[Dataset items]
▶

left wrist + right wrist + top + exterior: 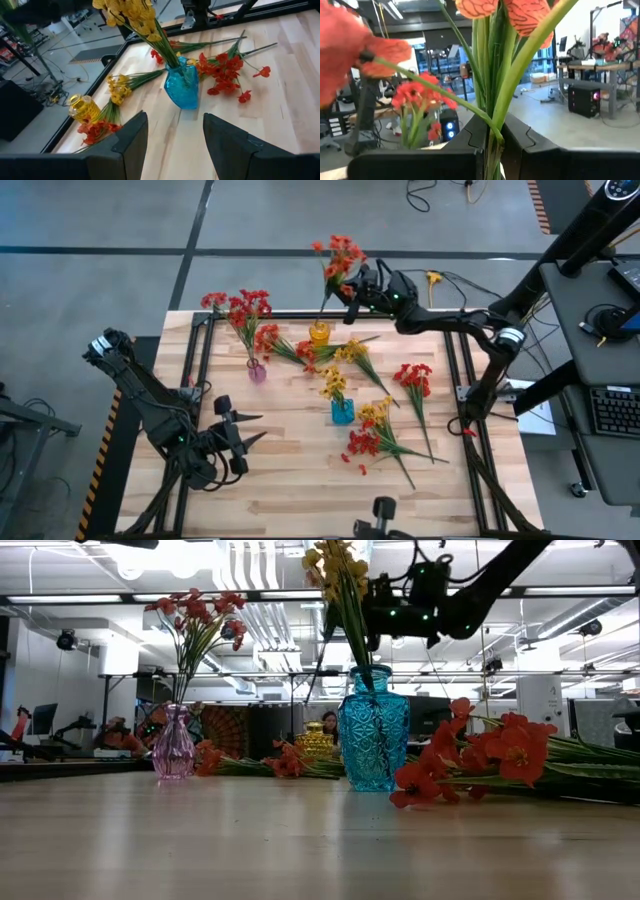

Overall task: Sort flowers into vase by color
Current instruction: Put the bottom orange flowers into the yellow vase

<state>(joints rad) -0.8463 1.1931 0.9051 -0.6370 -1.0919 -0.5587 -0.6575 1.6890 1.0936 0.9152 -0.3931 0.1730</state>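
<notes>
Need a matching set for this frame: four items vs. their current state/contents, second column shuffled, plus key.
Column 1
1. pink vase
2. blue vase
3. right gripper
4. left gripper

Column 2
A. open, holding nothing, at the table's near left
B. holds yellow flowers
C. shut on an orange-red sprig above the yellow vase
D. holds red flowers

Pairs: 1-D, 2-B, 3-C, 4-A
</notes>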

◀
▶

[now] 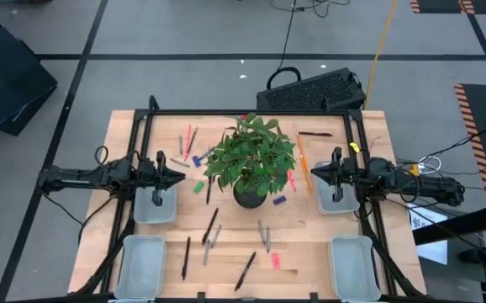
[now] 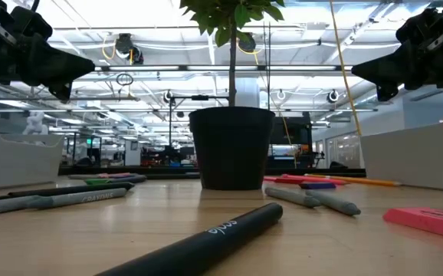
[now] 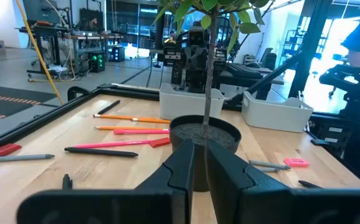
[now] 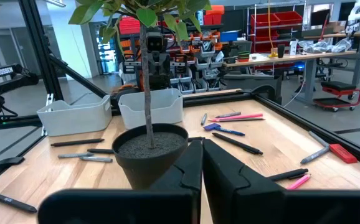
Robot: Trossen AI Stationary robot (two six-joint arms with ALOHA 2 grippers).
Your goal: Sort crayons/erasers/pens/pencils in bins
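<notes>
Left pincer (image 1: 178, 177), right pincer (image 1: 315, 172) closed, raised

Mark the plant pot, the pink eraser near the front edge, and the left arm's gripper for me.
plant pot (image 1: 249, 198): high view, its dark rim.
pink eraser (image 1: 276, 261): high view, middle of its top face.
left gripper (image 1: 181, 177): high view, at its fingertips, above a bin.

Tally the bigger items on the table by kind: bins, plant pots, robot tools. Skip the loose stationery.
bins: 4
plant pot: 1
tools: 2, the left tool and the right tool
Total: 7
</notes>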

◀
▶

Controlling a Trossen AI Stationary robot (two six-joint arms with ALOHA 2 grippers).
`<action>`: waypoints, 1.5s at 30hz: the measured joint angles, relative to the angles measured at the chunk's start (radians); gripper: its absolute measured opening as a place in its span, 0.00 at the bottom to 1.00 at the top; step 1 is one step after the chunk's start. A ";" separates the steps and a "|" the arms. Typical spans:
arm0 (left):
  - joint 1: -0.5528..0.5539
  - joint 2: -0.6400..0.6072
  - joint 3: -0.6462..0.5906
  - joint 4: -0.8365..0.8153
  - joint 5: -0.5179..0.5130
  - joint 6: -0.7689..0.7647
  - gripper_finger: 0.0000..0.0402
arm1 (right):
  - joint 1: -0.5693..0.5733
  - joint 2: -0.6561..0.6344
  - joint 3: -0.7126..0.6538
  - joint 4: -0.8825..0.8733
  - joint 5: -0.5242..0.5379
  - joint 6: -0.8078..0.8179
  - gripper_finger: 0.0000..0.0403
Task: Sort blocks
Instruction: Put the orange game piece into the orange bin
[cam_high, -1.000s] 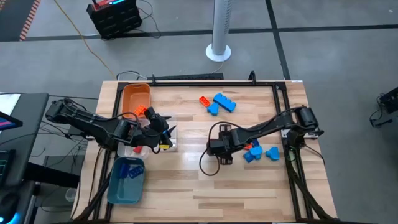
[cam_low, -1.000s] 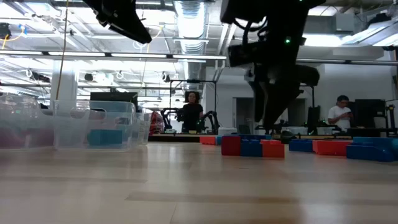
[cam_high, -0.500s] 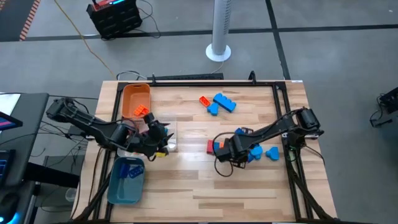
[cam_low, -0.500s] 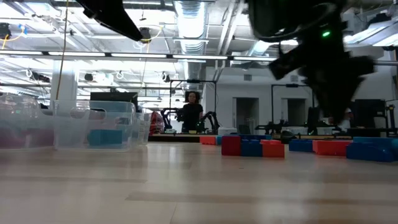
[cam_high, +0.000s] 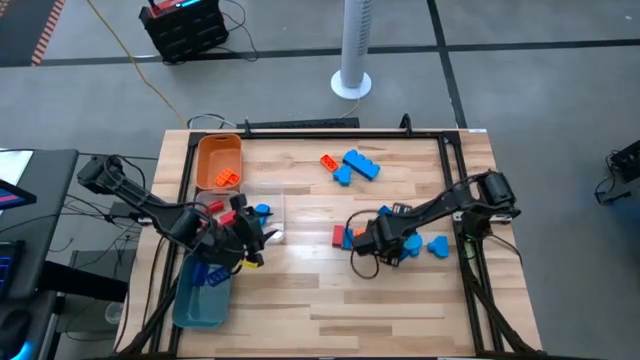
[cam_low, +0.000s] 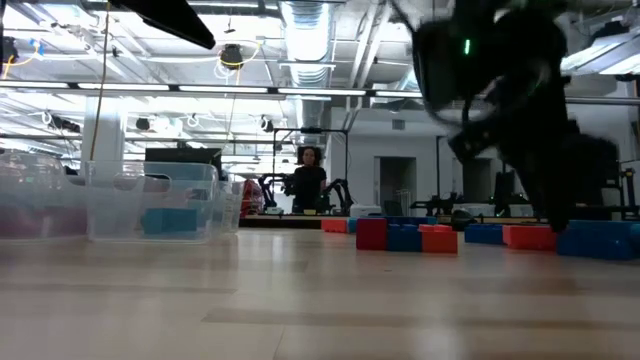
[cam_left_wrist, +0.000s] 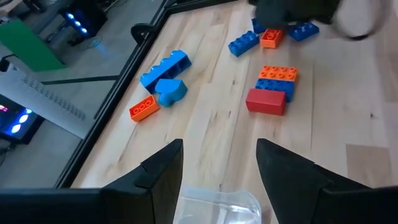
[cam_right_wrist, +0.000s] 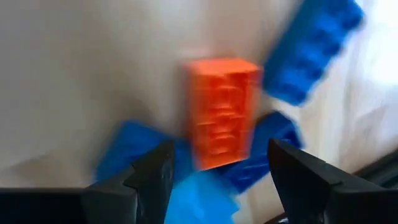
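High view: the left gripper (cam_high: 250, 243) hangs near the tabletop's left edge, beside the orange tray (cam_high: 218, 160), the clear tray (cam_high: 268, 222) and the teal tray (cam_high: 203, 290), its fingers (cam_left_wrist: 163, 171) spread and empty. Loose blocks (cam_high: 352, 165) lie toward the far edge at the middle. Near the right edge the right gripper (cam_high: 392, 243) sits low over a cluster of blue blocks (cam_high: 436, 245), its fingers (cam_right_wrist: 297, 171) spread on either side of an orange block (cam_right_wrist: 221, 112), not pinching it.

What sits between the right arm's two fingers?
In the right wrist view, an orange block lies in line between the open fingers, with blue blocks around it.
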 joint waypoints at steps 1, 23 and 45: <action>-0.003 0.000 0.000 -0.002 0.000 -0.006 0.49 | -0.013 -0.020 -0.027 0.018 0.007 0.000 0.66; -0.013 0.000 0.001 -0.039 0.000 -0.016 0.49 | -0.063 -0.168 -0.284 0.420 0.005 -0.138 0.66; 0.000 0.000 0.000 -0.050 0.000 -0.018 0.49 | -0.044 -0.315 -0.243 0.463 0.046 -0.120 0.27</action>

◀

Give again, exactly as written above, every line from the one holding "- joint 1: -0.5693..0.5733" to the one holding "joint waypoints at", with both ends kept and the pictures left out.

■ **RESPONSE BELOW**
  - joint 1: -0.5693..0.5733
  - joint 2: -0.6561..0.6344
  - joint 3: -0.7126..0.6538
  - joint 4: -0.8825..0.8733
  - joint 5: -0.5242..0.5379
  - joint 6: -0.8078..0.8179
  - gripper_finger: 0.0000..0.0403
Task: Sort blocks
Instruction: Put the orange game piece into the orange bin
[cam_high, -1.000s] 
[cam_low, -1.000s] 
[cam_high, -0.500s] 
[cam_low, -0.500s] 
[cam_high, +0.000s] 
[cam_low, +0.000s] 
[cam_left_wrist, +0.000s] 
[cam_right_wrist, +0.000s] 
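High view: the left gripper (cam_high: 250, 243) hangs near the tabletop's left edge, beside the orange tray (cam_high: 218, 160), the clear tray (cam_high: 268, 222) and the teal tray (cam_high: 203, 290), its fingers (cam_left_wrist: 163, 171) spread and empty. Loose blocks (cam_high: 352, 165) lie toward the far edge at the middle. Near the right edge the right gripper (cam_high: 392, 243) sits low over a cluster of blue blocks (cam_high: 436, 245), its fingers (cam_right_wrist: 297, 171) spread on either side of an orange block (cam_right_wrist: 221, 112), not pinching it.

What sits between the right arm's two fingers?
In the right wrist view, an orange block lies in line between the open fingers, with blue blocks around it.
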 joint waypoints at steps 1, 23 and 45: <action>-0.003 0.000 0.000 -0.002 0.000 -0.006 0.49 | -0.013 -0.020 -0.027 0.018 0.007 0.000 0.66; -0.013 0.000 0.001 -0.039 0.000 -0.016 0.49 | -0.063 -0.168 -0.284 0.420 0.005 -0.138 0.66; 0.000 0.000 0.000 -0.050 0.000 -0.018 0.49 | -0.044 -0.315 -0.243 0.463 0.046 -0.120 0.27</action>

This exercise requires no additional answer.